**The task**:
Your answer must consist of every line from the data below that includes the word "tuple".
+===+
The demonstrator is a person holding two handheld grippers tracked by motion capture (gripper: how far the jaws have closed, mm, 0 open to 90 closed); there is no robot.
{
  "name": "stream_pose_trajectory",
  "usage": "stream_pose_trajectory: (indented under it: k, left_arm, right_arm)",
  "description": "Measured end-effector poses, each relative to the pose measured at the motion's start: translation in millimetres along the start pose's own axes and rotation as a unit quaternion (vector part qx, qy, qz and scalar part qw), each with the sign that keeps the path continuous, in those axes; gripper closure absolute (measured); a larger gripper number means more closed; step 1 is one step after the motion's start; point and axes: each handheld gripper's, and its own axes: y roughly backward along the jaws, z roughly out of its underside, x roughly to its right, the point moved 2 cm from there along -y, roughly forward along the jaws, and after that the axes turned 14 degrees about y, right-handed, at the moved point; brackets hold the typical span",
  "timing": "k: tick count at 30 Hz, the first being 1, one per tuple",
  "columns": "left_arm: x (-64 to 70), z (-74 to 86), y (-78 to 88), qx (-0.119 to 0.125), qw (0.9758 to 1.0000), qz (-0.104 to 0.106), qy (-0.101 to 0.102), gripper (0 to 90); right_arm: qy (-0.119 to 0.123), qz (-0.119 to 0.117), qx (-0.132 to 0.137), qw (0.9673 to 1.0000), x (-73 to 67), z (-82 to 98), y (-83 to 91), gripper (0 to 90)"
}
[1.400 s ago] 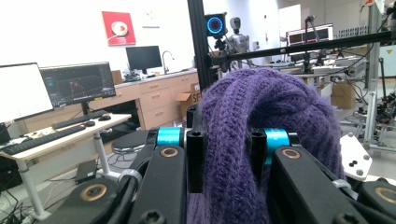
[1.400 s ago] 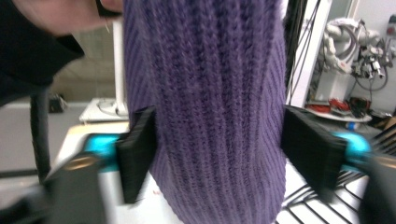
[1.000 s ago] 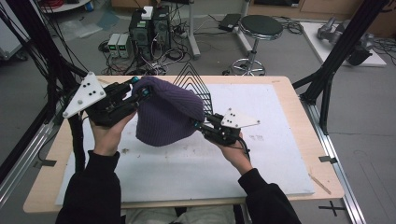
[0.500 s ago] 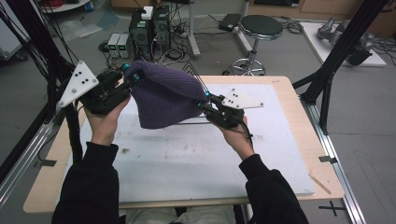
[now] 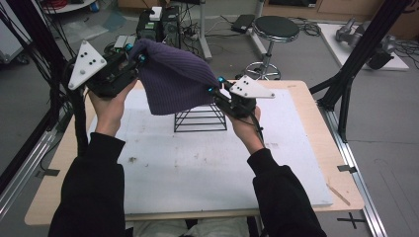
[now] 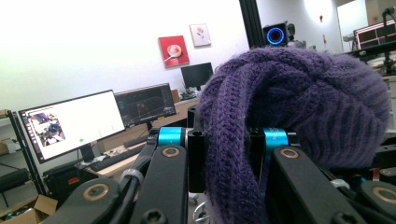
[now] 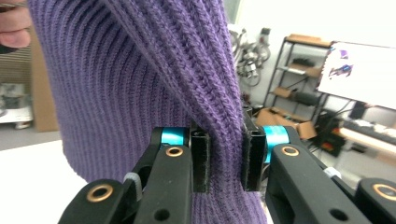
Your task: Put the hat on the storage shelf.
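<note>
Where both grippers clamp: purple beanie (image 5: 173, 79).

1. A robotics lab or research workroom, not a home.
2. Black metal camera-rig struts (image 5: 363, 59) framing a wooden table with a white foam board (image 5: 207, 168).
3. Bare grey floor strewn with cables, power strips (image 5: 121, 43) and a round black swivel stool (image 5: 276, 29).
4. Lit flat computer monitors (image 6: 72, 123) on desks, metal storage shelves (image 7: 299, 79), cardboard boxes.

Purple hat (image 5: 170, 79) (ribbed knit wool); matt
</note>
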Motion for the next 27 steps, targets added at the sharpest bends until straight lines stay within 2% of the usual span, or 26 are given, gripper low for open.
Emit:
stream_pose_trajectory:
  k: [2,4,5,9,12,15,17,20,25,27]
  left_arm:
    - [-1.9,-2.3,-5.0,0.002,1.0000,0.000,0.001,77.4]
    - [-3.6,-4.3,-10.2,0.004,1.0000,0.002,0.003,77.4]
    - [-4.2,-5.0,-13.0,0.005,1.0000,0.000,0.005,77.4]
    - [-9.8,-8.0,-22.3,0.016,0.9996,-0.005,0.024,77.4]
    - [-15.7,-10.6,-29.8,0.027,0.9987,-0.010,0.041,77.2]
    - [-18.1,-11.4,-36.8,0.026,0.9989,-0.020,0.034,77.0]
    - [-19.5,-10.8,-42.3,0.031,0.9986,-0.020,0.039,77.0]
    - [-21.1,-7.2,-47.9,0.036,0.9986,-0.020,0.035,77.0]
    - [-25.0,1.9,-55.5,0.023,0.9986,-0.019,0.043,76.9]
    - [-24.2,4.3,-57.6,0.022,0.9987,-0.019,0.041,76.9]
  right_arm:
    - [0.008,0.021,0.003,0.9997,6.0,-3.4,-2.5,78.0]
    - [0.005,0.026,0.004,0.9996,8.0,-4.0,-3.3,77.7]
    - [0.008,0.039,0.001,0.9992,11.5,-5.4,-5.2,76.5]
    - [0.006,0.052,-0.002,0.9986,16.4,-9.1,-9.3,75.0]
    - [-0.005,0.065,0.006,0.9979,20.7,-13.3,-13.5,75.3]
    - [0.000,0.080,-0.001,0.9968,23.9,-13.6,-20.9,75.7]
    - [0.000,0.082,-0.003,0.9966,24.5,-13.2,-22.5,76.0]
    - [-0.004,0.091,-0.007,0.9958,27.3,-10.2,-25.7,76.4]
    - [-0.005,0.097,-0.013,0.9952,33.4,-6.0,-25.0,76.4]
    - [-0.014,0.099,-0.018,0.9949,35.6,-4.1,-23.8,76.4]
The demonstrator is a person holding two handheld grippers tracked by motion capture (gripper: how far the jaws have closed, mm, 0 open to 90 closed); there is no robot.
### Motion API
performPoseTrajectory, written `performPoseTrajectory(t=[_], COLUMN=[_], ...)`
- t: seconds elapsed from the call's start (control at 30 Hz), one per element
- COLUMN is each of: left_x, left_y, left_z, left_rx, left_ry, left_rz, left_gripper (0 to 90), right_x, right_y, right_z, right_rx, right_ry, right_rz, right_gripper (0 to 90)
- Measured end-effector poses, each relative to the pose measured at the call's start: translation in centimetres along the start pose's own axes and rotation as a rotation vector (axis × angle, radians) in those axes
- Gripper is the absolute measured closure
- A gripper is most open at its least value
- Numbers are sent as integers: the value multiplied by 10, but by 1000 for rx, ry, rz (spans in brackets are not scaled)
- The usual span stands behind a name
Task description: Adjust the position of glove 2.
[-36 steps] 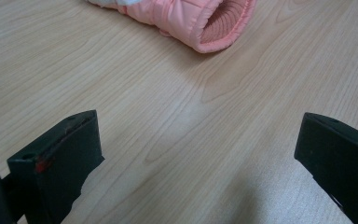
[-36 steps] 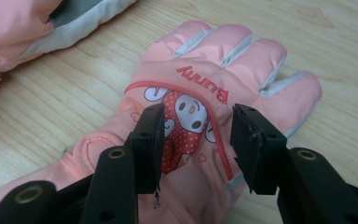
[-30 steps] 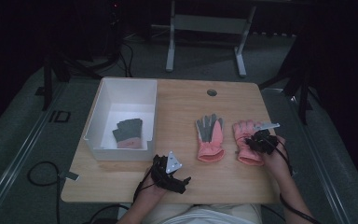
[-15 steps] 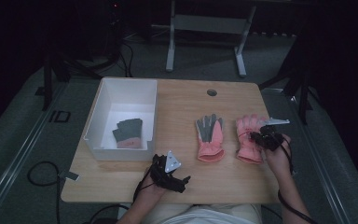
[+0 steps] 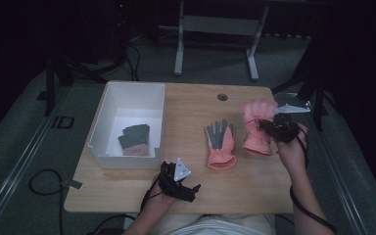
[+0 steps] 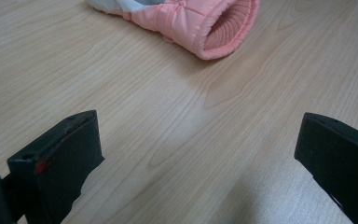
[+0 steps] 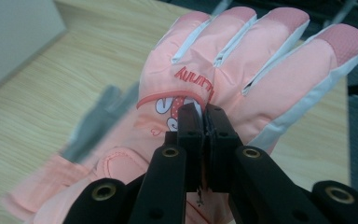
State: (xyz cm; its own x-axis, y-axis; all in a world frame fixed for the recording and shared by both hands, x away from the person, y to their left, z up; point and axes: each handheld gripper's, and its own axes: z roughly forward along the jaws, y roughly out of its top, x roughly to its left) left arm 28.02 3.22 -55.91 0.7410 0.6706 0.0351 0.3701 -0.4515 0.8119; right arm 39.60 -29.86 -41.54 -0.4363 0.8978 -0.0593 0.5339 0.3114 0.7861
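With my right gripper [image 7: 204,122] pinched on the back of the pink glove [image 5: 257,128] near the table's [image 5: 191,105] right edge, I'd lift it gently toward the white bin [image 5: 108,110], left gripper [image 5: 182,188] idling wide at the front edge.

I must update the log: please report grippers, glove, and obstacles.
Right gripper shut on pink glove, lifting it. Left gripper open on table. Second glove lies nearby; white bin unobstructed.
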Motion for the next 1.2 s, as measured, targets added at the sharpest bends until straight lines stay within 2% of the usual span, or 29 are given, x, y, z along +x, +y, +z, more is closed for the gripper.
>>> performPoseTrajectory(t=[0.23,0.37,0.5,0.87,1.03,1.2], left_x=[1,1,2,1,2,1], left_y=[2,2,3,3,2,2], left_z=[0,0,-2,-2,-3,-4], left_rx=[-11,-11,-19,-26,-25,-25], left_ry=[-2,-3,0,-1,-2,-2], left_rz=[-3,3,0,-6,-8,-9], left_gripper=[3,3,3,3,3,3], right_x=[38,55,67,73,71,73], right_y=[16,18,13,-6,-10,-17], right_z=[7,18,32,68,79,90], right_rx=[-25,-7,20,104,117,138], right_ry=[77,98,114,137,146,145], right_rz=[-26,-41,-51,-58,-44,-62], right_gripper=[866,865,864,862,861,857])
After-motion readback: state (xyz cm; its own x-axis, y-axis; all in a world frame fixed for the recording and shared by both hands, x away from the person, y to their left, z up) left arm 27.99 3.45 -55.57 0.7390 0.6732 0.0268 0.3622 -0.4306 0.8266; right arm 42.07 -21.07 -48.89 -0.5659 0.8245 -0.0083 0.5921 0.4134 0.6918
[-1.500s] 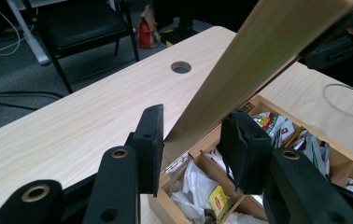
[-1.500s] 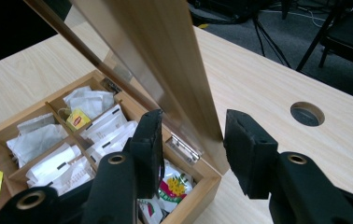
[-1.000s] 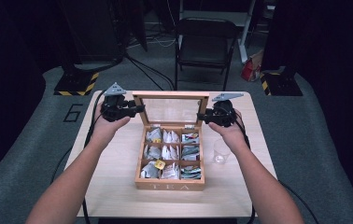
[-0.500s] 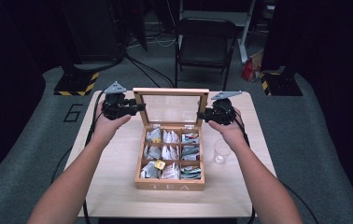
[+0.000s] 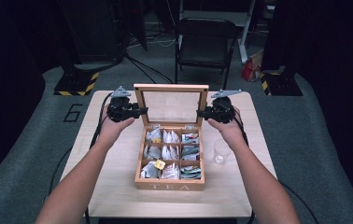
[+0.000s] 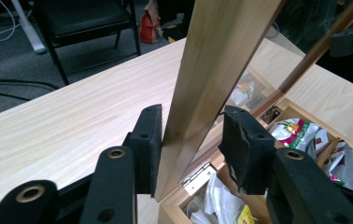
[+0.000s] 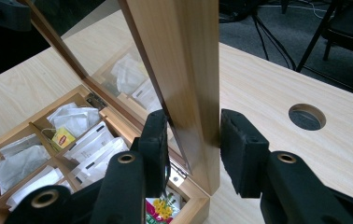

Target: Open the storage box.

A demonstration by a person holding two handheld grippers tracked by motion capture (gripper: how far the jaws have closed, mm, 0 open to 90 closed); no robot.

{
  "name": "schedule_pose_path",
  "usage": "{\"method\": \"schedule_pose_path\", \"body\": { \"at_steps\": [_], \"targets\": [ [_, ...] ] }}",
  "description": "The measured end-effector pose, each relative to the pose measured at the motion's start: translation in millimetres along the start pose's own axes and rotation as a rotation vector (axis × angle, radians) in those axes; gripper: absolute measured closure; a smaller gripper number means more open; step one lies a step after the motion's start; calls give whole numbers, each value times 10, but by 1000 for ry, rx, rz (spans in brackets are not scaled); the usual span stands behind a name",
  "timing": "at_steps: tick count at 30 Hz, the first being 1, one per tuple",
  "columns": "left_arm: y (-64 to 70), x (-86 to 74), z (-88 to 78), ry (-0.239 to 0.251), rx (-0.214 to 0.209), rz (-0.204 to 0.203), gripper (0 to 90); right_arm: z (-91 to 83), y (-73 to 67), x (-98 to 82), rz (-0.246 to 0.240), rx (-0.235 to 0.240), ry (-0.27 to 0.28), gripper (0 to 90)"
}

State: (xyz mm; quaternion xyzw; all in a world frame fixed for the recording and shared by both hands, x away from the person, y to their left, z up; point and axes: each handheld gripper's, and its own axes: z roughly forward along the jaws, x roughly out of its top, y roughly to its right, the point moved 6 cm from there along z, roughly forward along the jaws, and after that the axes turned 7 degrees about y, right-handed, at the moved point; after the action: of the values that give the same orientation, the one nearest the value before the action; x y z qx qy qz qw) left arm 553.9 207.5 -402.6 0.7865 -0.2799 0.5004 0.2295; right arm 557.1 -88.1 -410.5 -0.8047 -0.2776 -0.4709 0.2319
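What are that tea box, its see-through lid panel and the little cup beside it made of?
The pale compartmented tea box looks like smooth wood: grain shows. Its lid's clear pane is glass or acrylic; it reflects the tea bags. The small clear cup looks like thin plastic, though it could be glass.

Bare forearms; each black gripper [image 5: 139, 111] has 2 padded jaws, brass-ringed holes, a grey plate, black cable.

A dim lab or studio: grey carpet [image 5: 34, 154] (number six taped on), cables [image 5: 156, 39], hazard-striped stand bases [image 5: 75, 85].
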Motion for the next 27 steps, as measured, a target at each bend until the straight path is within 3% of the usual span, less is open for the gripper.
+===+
**Answer below**:
  "timing": "k: tick count at 30 Hz, the first being 1, one per tuple",
  "timing": "at_steps: tick count at 30 Hz, the first being 1, one per tuple",

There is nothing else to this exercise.